Moreover, he predicted, this push to automate will not be the jobs-killer the more bearish economists out there fear.

But before technologists take a victory lap, there’s a caveat.

They’re not a threat to jobs, he says, “because these systems are not very intelligent.” AI—and its many iterations: machine learning, natural language processing, machine vision, image- and voice-recognition—is well adapted at highly specialized tasks. It does a decent job telling you what the weather will be tomorrow, or ordering movie tickets or helping you find the fastest route home during the evening commute. All manner of businesses are using A.I. increasingly on the enterprise level to make sense of the vast flows of structured and unstructured data they collect to root out inefficiencies, and save costs.

But, as Carrel-Billiard notes, A.I. still has a blind spot. It’s trained to interpret certain data sets, not infer meaning or context from a complicated world. A.I. is a specialist, not a generalist, he says. And therefore, much work is needed to make these systems truly intelligent.

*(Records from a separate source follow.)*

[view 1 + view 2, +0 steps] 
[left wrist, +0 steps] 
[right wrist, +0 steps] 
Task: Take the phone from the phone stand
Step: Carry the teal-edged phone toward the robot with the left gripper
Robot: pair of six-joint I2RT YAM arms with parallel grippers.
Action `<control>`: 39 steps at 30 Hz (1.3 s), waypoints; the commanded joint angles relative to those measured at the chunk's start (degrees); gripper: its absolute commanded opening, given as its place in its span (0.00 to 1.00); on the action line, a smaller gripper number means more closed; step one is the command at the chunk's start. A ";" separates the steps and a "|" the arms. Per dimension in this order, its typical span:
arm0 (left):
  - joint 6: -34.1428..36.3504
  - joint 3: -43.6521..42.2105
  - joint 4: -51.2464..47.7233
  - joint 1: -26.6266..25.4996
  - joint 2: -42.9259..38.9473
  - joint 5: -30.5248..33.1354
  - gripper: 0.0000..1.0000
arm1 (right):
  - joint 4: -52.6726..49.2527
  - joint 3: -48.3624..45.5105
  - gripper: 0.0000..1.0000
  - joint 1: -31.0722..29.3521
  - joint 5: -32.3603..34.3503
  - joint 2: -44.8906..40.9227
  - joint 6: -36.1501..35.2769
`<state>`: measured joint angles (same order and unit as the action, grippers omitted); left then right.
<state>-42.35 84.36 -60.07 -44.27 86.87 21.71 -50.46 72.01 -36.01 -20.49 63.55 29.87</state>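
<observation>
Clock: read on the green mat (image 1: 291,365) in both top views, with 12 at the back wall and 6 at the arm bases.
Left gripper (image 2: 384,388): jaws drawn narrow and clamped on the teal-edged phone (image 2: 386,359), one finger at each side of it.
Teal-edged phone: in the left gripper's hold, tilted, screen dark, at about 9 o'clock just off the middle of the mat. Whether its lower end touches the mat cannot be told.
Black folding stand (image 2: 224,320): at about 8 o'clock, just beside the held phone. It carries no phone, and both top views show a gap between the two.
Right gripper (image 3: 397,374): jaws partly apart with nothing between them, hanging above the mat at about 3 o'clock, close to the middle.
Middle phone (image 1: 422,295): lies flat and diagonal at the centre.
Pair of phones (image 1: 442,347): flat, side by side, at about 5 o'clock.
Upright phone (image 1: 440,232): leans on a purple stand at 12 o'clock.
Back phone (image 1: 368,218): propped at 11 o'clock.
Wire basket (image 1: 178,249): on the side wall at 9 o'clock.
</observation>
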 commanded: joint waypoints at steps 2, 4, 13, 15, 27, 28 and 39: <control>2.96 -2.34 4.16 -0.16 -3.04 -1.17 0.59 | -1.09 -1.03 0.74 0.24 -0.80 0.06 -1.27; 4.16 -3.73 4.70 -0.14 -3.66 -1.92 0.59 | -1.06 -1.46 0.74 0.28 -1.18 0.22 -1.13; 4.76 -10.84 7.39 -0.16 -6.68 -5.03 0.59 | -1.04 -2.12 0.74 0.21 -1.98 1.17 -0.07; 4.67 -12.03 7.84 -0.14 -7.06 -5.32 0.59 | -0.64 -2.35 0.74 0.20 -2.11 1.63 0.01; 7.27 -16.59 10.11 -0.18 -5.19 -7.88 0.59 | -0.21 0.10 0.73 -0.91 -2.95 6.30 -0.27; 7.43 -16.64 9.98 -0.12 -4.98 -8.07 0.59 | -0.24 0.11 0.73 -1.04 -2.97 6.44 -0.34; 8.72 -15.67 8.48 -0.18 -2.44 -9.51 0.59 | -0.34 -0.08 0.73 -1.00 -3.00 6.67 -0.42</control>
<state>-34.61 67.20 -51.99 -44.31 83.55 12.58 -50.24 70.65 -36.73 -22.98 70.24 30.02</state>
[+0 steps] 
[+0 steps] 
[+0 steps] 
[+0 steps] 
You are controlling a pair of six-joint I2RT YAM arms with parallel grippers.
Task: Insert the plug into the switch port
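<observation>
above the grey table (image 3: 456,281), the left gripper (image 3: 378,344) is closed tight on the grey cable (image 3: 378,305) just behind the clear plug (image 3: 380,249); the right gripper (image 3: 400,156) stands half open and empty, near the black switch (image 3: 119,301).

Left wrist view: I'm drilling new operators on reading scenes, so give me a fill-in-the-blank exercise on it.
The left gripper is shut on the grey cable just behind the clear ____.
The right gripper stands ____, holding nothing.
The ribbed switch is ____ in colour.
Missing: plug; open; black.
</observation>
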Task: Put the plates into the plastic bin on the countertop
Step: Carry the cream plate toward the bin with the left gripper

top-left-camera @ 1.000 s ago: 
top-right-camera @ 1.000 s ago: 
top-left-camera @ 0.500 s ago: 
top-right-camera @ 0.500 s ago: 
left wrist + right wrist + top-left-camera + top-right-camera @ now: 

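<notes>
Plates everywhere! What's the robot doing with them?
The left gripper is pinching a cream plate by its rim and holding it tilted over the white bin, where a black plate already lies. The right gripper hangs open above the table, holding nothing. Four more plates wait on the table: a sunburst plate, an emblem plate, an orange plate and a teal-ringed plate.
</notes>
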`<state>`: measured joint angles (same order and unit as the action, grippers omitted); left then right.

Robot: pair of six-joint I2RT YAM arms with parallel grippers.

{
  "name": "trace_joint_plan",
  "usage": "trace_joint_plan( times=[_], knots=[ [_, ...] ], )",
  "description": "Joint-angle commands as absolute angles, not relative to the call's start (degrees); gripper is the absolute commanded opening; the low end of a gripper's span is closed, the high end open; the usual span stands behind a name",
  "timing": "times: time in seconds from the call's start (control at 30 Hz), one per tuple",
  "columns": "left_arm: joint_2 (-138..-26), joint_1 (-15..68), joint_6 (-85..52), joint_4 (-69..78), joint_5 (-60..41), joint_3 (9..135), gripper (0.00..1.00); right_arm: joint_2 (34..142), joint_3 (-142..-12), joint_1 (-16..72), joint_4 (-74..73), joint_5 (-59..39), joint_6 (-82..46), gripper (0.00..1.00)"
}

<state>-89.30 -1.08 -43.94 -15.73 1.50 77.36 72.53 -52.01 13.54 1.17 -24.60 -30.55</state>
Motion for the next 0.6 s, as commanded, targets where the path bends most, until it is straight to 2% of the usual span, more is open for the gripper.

Gary Marcus, professor of psychology and neural science at New York University and author of Rebooting AI, is even more frank in his assessment. He calls deep learning— the subset of A.I. that can make sense of huge amounts of data with little to no oversight from human minders—a misnomer. It’s good at narrowly focused tasks, but he questions its much-ballyhooed potential to, for example, revolutionize transportation (self-driving cars) and medicine (analyzing huge volumes of MRI scans for signs of cancerous growths). “Deep learning is no substitute for deep understanding,” he says.

“The number of radiologists who’ve been replaced by deep-learning systems?” he asks. “Zero.”

Carrel-Billiard, for one, believes that in order for A.I. systems to be truly effective they need to be designed to be accountable, transparent and free of bias—not just super-fast task rabbits. Only then will such systems reach their full potential.

On day one of the World Summit A.I., much of the early discussion was about the need to build so-called ethical A.I. systems. Marcus and Carrel-Billiard, among others, challenged the development community to build A.I. systems that are accountable, transparent and free of bias.

Unless it’s responsible, Carrel-Billiard says, “nobody will trust it, and nobody will use it.”